We may not be able to have children of our own except through artificial insemination or adoption, but there are plenty of straight couples who can’t either. There are many things which marriage brings to society other than babies, and many babies aren’t even born to married couples anyway! Despite the negative view of same-sex marriage from some Christians including the Church of England’s official position, a big supporter of gay equality in the C of E- the Bishop of Buckingham, Alan Wilson, said this, ‘Over the past fifty years, an increasing number of people have been cagey about entering marriage because of all the baggage it seemed to carry of inequality, patriarchy and control. Allowing gay people to marry restores its public identity as a friendship of equals’.

Here is a straight man and a Bishop who is able to see the gift and positive contribution which gay couples will bring to marriage. Same-sex couples are free of the patriarchy and inequality which has dogged marriage down the ages- to its great shame. For centuries, marriage was just a business transaction between families, and the woman above all had little or no choice in the matter. Only since Victorian times did people begin to marry for love, and only in the last few decades have relationships in marriage between men and women begun to be more equal. Allowing gay couples to marry liberates marriage from the heavy baggage of its patriarchal history and brings all its positive traits to the fore- fidelity, steadfastness and covenantal love.

The Archdeacon of Newark, David Picken, said at a recent Lent group in Nottingham that the biggest challenge for the Church from an LGBT perspective comes from gay Christians who want to marry because they believe in marriage for the exact same reasons that the Church does. As I said in an interview recently with Radio 1, “Because we’re Christians we do believe in marriage, even if the church hasn’t yet taken the step of believing in same sex marriage, we do believe in marriage.”

There are some religious leaders other than the Bishop of Buckingham who believe that opening up marriage to include same-sex couples enriches the institution. A letter from 19 senior religious figures was published by Changing Attitude in which the signatories say that they ‘rejoice’ in same-sex couples being able to marry . Four retired diocesan bishops signed the letter alongside Buckingham (himself not retired, but a suffragan rather than a diocesan bishop) and leaders of other faith groups. A serving diocesan bishop- the Bishop of Salisbury- also broke ranks this week with the official position of the Church by saying that gay marriage “embodies a commitment to be faithful, loving, and lifelong.

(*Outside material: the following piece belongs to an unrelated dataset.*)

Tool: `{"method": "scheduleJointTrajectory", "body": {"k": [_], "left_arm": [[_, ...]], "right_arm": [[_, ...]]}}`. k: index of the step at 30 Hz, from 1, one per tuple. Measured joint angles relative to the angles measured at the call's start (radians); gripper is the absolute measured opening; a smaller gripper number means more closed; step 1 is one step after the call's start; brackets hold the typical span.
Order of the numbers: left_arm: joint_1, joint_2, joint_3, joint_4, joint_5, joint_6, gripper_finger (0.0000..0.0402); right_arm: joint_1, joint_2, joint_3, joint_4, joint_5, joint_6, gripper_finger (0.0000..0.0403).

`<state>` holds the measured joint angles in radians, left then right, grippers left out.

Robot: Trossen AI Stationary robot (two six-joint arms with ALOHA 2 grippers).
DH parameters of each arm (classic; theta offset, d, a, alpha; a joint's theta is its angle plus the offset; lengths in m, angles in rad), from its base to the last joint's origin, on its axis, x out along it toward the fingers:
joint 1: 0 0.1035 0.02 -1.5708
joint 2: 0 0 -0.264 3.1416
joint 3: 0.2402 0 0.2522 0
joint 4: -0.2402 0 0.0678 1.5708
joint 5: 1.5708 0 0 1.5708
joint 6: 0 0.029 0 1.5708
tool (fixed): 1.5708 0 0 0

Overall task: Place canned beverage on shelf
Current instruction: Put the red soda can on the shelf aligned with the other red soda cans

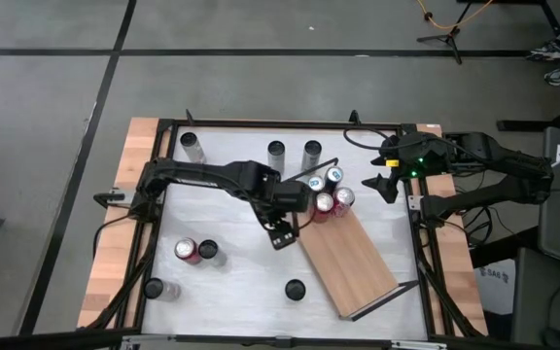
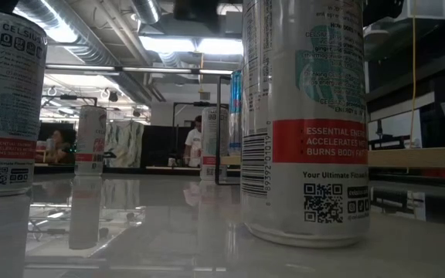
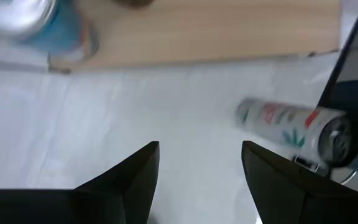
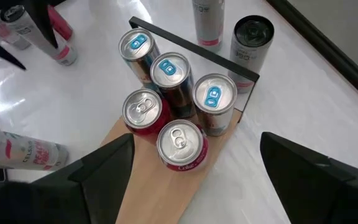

These are virtues which the Church of England wants to see maximised in society.”

We really appreciate the support of these senior clerics, because for us same-sex marriage is something we believe in not despite being Christian, but precisely because we are Christian. That is not to say that there are not non-Christians and people of other faiths who believe in marriage for the same reasons as us, but the Church’s biggest challenge is seeing fellow Christians who believe in marriage, who show in the fruits of our marriages everything that is good about marriage, and who just happen to be gay.